Надо отвлечься. Первым делом решить что-то с продуктами и одеждой. Не будет же Тима ходить в этих грязных и вонючих обносках. Да и урегулировать вопрос с работой не мешало. Про неё мозг благополучно забыл, вытеснив мысли, насыщенными событиями этого дня.
Допустим, насущный вопрос нашего пропитания решить в век современных технологий очень просто. Заказать доставку продуктов, вспомнить все свои кулинарные навыки, которыми раньше я успешно пользовалась, обожая баловать домочадцев чем-то вкусненьким. Но с остальным…Какой размер одежды у семилетнего ребенка? А обуви? Ему ведь и куртка нужна. На улице, пусть и царствует весна, холода могут еще вернуться и застать врасплох.
— А тут что? — послышался детский голос откуда-то издали.
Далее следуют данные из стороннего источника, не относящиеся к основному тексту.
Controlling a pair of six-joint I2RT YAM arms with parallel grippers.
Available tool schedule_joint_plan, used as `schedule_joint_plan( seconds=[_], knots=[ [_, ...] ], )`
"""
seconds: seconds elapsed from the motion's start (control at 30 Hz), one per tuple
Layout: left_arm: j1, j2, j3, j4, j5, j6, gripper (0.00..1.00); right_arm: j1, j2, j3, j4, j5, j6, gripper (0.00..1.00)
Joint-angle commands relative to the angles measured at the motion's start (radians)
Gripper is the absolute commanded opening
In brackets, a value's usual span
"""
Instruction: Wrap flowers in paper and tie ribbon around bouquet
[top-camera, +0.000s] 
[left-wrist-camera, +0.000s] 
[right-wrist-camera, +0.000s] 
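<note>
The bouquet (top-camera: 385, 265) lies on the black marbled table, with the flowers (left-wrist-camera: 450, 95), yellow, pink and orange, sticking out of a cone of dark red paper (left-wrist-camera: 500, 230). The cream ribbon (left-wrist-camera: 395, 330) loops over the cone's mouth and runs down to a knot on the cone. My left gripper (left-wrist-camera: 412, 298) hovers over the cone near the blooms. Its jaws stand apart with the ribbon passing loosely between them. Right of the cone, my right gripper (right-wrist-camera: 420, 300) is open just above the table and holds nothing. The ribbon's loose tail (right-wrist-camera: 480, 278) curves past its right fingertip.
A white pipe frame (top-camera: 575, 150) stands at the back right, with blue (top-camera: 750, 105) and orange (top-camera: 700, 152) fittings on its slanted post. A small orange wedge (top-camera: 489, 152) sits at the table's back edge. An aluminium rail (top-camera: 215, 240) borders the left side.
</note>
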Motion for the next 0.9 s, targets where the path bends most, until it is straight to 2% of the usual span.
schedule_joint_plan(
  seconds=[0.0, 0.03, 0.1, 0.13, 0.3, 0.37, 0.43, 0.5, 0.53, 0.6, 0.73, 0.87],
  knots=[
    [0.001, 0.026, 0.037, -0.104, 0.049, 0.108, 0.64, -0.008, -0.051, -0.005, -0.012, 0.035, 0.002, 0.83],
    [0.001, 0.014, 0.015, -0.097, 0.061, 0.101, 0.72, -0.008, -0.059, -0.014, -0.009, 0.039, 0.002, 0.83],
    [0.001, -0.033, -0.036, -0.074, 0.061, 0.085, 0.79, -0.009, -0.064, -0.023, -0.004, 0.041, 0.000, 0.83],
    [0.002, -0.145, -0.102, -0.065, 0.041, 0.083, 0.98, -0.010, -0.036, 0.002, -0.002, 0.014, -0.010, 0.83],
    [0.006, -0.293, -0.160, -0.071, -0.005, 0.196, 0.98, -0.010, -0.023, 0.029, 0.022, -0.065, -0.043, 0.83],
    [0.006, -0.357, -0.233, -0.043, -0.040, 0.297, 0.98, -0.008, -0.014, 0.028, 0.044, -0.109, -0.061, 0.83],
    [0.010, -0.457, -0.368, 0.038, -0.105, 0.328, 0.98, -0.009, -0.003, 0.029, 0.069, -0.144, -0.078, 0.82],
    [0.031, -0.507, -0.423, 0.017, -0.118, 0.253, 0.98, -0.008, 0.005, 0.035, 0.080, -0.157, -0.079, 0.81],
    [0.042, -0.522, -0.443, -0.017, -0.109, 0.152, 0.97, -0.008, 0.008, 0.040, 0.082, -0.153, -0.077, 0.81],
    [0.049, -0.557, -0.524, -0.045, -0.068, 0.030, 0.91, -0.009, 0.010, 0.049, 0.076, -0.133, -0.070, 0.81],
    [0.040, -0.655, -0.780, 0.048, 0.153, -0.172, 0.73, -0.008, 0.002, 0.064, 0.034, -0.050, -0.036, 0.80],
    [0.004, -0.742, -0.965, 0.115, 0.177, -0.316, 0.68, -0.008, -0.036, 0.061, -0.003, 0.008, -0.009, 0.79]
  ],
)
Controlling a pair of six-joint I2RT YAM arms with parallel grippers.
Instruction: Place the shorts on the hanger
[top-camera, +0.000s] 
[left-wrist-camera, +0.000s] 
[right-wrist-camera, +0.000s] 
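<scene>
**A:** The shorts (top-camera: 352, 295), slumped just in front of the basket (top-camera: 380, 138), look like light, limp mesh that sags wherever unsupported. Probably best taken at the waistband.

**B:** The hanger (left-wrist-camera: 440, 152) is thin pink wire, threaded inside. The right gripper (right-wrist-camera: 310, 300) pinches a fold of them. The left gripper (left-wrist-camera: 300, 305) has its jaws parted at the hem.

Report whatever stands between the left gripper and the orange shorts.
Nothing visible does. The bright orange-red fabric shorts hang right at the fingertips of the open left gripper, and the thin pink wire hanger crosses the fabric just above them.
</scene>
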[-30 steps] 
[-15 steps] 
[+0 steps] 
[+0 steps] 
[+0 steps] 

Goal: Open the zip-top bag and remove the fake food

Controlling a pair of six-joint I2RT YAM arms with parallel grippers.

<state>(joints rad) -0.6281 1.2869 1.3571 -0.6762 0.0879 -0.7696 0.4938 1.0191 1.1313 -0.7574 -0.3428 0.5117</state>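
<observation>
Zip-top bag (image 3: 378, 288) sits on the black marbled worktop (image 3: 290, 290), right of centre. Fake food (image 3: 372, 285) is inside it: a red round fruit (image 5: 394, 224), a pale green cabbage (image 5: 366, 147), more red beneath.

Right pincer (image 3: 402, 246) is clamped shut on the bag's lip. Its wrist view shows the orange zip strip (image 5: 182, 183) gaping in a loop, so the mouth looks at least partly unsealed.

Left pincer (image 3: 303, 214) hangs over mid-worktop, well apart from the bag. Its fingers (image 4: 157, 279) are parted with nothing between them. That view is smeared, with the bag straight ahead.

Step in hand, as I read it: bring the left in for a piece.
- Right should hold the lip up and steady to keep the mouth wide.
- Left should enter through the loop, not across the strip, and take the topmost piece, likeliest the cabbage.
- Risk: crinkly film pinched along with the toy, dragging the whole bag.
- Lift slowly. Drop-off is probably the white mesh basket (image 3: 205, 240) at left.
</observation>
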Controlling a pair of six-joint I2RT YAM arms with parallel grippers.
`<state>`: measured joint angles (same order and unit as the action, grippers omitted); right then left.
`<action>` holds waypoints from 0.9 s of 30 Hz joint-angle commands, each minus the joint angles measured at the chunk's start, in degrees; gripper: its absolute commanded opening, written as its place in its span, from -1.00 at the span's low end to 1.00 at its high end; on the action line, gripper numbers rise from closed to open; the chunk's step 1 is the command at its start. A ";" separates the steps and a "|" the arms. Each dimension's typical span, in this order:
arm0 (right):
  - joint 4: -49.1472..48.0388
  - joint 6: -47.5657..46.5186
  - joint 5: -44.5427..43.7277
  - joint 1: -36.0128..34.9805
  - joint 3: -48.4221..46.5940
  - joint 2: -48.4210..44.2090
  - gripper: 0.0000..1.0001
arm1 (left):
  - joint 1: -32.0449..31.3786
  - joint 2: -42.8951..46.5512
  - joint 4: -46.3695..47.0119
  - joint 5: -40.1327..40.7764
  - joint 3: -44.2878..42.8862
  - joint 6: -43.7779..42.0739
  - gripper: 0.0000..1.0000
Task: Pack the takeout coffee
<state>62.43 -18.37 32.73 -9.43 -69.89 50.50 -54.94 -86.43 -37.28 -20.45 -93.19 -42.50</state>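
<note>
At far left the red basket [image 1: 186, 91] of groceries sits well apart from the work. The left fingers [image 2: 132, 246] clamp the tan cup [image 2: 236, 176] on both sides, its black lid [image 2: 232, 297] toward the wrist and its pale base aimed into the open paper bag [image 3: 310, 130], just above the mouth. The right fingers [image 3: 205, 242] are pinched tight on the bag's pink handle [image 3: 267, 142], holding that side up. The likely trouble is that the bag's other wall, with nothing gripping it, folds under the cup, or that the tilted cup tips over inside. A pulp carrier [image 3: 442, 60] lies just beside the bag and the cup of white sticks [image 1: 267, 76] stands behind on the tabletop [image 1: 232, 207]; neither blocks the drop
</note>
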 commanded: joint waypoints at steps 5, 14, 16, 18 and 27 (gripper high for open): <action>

Со всеми своими размышлениями я потеряла Тимофея из вида. Ребенок же даром времени не терял и обследовав кухню-гостиную, направился вглубь коридора, где было законсервировано самое для меня сокровенное. Место, куда я никогда и никогда не пускала. И не пущу.
— Спальня моего сына.
Я брела к Тиме, будто бы в самом настоящем бреду. Медленно, пошатываясь, делала шаг за шагом и, сжимая ладони в кулаки, впивалась ногтями в кожу.
Эта комната единственное, что у меня осталось. Живое воспоминание о моём маленьком Сашеньке. Воспоминание, которое сейчас столкнулось с новой реальностью. И прошлое схлестнулось с настоящим. И я вновь лицом к лицу со своей болью. Снова в этом же омуте и ни убежать, ни скрыться. Затопит. Утянет на дно, как это обычно и происходило.